→ What the task requires
Search the records below for the word "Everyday". Pull out each line that has it.

Dataset items:
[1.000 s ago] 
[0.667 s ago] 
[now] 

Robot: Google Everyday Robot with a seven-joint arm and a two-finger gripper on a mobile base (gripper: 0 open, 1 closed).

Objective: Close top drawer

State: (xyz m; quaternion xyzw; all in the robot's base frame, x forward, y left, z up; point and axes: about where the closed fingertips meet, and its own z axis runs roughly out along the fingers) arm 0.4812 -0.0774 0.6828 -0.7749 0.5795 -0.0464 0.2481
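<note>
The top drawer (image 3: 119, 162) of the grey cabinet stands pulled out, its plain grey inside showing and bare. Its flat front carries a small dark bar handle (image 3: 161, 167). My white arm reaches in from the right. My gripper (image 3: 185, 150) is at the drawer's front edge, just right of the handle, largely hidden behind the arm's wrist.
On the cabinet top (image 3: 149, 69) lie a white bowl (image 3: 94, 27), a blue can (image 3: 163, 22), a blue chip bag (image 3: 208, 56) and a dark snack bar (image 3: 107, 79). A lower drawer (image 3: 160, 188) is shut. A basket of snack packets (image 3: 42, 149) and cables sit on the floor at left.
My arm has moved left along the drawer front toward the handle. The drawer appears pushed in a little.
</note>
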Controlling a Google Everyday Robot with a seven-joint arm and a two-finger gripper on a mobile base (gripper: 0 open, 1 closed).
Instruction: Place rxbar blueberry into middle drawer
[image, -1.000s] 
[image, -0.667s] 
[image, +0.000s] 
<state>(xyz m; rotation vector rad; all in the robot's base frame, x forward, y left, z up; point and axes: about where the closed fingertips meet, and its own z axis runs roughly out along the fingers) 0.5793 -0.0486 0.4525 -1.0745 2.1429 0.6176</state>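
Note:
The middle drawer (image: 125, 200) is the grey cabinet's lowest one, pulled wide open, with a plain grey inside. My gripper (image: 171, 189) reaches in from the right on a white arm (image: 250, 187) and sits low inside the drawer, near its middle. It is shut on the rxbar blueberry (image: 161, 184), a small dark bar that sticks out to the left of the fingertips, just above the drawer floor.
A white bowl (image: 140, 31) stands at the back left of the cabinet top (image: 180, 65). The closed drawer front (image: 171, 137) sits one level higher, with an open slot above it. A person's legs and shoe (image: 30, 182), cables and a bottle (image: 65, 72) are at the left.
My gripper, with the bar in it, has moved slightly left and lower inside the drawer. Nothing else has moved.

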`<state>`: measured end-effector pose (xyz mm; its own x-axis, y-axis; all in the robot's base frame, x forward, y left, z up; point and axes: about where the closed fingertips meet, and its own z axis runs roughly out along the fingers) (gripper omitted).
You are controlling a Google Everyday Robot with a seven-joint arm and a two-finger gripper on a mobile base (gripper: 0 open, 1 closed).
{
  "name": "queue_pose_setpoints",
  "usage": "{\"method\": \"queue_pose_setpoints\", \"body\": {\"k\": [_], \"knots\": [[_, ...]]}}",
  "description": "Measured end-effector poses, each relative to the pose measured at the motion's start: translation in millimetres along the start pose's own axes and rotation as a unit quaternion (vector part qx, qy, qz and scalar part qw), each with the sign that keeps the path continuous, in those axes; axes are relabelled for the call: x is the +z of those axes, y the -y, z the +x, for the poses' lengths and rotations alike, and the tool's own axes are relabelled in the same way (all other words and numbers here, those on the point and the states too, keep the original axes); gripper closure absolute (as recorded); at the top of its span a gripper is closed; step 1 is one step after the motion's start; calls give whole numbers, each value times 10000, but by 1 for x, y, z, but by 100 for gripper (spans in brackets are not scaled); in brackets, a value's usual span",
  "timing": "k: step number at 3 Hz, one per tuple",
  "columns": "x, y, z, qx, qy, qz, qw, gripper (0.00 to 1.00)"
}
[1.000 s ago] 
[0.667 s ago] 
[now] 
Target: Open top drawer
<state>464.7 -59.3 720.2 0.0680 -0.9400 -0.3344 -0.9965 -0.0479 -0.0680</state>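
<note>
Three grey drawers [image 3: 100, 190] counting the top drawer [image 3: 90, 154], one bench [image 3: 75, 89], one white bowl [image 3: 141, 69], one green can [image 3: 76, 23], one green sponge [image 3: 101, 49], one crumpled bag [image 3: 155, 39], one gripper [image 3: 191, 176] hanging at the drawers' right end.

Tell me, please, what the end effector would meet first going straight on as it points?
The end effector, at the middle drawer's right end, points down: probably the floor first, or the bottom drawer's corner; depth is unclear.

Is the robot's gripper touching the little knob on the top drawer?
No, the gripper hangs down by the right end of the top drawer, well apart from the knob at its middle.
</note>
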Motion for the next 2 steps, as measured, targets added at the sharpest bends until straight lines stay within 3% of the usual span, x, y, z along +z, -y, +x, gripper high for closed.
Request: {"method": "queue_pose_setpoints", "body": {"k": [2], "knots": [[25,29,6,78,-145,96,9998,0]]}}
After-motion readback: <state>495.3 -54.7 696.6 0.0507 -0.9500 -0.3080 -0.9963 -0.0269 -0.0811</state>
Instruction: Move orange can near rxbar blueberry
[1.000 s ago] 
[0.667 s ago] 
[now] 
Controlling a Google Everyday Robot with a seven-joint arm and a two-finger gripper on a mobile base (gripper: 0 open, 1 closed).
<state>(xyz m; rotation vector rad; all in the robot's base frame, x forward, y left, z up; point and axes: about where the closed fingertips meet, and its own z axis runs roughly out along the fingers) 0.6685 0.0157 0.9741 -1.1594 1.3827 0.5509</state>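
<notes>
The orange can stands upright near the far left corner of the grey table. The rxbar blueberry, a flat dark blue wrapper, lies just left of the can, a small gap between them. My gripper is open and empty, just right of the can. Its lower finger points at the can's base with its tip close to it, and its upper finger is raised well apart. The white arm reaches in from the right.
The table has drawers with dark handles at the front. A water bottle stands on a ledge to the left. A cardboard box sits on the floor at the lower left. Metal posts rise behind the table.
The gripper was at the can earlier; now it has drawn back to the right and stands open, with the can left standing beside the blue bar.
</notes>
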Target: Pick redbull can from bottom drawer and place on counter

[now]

→ Result below
Robot: Google Everyday Robot with a seven-joint arm and a two-finger gripper on a mobile base (gripper: 0 open, 1 closed).
Controlling a Google Everyday Robot with a seven-joint arm and a two-finger gripper on a mobile base (gripper: 0 open, 1 closed).
You are controlling a Google Everyday Robot with a seven-joint arm and a two-finger gripper on a mobile base (gripper: 0 open, 1 closed).
Controlling a Google Everyday Robot with a seven-joint arm and a two-finger gripper on a mobile base (gripper: 0 open, 1 closed).

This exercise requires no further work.